Having said that, the best season I ever had shooting snipe was when I had a slipped disc and was on pain killers. I was so slow getting the gun up that by the time I pulled the trigger, the snipe had zigged back to where he'd zagged from!


----------



## bakewell (18 September 2014)

Dry Rot said:



			Some dogs get landed with the wrong owners

Click to expand...

They were indeed totally inappropriate for anything I had in mind: I have staff/greyhound lurchers and breed working labs, including some that went on to be police search and rescue dogs.... So tbh yes the comment fits! I have only had them (saluki/ x) as rescue young dogs (3-4mnths), I've never gone out to acquire that cross, more of a ahh you have lurchers, take this or it dies. 

I've had deerhounds as well and their prey drive was an odd one, well, as I wasn't hunting a pair to deer it would be! I suppose the same goes for salukis... the ground wasn't right, nor was the quarry.


----------



## Alec Swan (18 September 2014)

Dry Rot said:



			Alec, &#8230;&#8230;.. Not with long dogs perhaps, but with gundogs. &#8230;&#8230;..
		
Click to expand...

Obviously,  the discussion concerns those dogs which are used for Coursing.  With gundogs,  stopping them in mid-flight is a prerequisite to a trained dog,  I'd think.  If a gun dog can't be stopped,  then it's in riot and it's a liability.  Coursing dogs on the other hand,  once in the mode of a heat seeking missile,  can rarely be deflected.  A Coursing dog that can be stopped,  probably doesn't have its heart in the job!

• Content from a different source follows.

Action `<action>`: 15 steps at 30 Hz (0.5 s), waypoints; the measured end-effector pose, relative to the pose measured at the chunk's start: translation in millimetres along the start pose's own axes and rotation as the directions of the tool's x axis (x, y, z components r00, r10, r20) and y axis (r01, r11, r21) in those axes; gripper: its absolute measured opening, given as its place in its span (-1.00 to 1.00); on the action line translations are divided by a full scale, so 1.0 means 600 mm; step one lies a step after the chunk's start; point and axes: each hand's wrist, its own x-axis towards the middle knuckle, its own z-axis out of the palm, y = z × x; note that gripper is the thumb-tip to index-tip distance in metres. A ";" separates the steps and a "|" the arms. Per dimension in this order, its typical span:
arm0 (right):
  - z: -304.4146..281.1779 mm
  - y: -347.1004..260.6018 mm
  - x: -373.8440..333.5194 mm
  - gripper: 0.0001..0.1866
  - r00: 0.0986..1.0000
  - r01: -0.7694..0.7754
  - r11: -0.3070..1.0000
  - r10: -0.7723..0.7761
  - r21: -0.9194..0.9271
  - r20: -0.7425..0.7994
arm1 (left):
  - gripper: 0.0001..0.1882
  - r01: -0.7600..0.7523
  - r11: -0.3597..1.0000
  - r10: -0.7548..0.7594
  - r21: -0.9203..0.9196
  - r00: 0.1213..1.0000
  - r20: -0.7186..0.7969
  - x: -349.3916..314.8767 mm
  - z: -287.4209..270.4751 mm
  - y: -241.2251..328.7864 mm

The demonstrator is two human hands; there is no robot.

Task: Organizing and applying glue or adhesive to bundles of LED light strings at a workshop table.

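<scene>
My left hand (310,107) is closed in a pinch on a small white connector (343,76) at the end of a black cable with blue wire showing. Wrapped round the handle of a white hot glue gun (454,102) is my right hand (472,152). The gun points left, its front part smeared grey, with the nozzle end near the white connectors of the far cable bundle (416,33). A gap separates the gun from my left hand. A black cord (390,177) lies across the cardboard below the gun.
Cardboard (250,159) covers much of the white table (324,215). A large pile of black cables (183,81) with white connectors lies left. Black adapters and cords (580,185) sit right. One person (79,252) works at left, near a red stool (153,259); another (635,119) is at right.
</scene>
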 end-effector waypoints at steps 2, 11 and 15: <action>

Snipe shooting?  A sport for the young man,  or perhaps for the infirm or the old.  I've never really thought about it,  but I think that perhaps you're right!  We used to walk up snipe on the Welsh Borders,  and mostly it was 'youth' which filled the bag.  My employer at the time,  with his youthful 'keepers and his equally youthful grandsons,  were there to remind him that he too was once young,  or so he assured us! 

Alec.


----------



## Alec Swan (18 September 2014)

bakewell said:



			They were indeed totally inappropriate for anything I had in mind: I have staff/greyhound lurchers and breed working labs, including some that went on to be police search and rescue dogs.... So tbh yes the comment fits! I have only had them (saluki/ x) as rescue young dogs (3-4mnths), I've never gone out to acquire that cross, more of a ahh you have lurchers, take this or it dies. 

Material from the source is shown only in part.